━━ TASK INPUTS

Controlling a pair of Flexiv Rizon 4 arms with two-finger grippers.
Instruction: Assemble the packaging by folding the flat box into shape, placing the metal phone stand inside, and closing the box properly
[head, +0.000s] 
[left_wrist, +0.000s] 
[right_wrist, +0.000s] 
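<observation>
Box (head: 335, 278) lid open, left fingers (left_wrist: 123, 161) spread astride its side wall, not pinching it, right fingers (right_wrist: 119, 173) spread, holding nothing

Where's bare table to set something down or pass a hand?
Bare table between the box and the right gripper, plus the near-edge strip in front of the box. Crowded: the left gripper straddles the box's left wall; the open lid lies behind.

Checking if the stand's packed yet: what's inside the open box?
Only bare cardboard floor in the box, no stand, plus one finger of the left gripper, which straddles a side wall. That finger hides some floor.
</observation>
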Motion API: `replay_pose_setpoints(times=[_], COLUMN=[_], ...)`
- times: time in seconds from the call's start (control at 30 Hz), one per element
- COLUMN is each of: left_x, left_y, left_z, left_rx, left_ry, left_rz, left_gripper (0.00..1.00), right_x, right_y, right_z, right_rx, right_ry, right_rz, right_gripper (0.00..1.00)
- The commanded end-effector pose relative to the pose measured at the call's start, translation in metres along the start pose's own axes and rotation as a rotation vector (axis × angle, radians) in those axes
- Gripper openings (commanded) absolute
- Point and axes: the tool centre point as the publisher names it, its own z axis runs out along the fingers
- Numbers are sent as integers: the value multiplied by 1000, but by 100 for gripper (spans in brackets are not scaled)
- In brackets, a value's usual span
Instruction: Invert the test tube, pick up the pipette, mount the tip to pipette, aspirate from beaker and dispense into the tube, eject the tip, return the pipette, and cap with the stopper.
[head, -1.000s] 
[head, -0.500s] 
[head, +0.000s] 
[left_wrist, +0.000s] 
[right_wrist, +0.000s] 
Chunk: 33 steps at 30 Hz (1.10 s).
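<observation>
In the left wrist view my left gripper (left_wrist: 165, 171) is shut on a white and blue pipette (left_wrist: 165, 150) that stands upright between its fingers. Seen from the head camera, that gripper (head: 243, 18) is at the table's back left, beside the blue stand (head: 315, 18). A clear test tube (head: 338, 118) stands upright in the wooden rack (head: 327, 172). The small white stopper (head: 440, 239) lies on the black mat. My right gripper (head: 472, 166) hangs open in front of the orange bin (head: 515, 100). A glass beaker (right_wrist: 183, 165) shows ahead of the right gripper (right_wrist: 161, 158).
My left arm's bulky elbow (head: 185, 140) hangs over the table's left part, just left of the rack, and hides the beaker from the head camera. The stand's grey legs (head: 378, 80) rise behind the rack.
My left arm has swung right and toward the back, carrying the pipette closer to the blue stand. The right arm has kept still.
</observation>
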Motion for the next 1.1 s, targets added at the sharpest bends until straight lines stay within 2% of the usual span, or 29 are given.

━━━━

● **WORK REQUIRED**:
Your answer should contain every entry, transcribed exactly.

● **REPLY**:
Controlling a pair of Flexiv Rizon 4 arms with two-finger grippers.
Instruction: Assemble the packaging by folding the flat box into shape, placing the metal phone stand inside, and closing the box properly
[head, +0.000s] 
[left_wrist, +0.000s] 
[right_wrist, +0.000s] 
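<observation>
Box (head: 335, 278) lid open, left fingers (left_wrist: 123, 161) spread astride its side wall, not pinching it, right fingers (right_wrist: 119, 173) spread, holding nothing

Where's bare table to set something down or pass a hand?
Bare table between the box and the right gripper, plus the near-edge strip in front of the box. Crowded: the left gripper straddles the box's left wall; the open lid lies behind.

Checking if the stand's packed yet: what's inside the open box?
Only bare cardboard floor in the box, no stand, plus one finger of the left gripper, which straddles a side wall. That finger hides some floor.
</observation>
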Motion API: `replay_pose_setpoints(times=[_], COLUMN=[_], ...)`
- times: time in seconds from the call's start (control at 30 Hz), one per element
- COLUMN is each of: left_x, left_y, left_z, left_rx, left_ry, left_rz, left_gripper (0.00..1.00), right_x, right_y, right_z, right_rx, right_ry, right_rz, right_gripper (0.00..1.00)
- The commanded end-effector pose relative to the pose measured at the call's start, translation in metres along the start pose's own axes and rotation as a rotation vector (axis × angle, radians) in those axes
- Gripper openings (commanded) absolute
- Point and axes: the tool centre point as the publisher names it, its own z axis runs out along the fingers
- Numbers are sent as integers: the value multiplied by 1000, but by 100 for gripper (spans in brackets are not scaled)
- In brackets, a value's usual span
Instruction: Invert the test tube, pick up the pipette, mount the tip to pipette, aspirate from beaker and dispense into the tube, eject the tip, return the pipette, and cap with the stopper.
[head, -1.000s] 
[head, -0.500s] 
[head, +0.000s] 
[left_wrist, +0.000s] 
[right_wrist, +0.000s] 
Chunk: 33 steps at 30 Hz (1.10 s).
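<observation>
In the left wrist view my left gripper (left_wrist: 165, 171) is shut on a white and blue pipette (left_wrist: 165, 150) that stands upright between its fingers. Seen from the head camera, that gripper (head: 243, 18) is at the table's back left, beside the blue stand (head: 315, 18). A clear test tube (head: 338, 118) stands upright in the wooden rack (head: 327, 172). The small white stopper (head: 440, 239) lies on the black mat. My right gripper (head: 472, 166) hangs open in front of the orange bin (head: 515, 100). A glass beaker (right_wrist: 183, 165) shows ahead of the right gripper (right_wrist: 161, 158).
My left arm's bulky elbow (head: 185, 140) hangs over the table's left part, just left of the rack, and hides the beaker from the head camera. The stand's grey legs (head: 378, 80) rise behind the rack.
My left arm has swung right and toward the back, carrying the pipette closer to the blue stand. The right arm has kept still.
</observation>
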Motion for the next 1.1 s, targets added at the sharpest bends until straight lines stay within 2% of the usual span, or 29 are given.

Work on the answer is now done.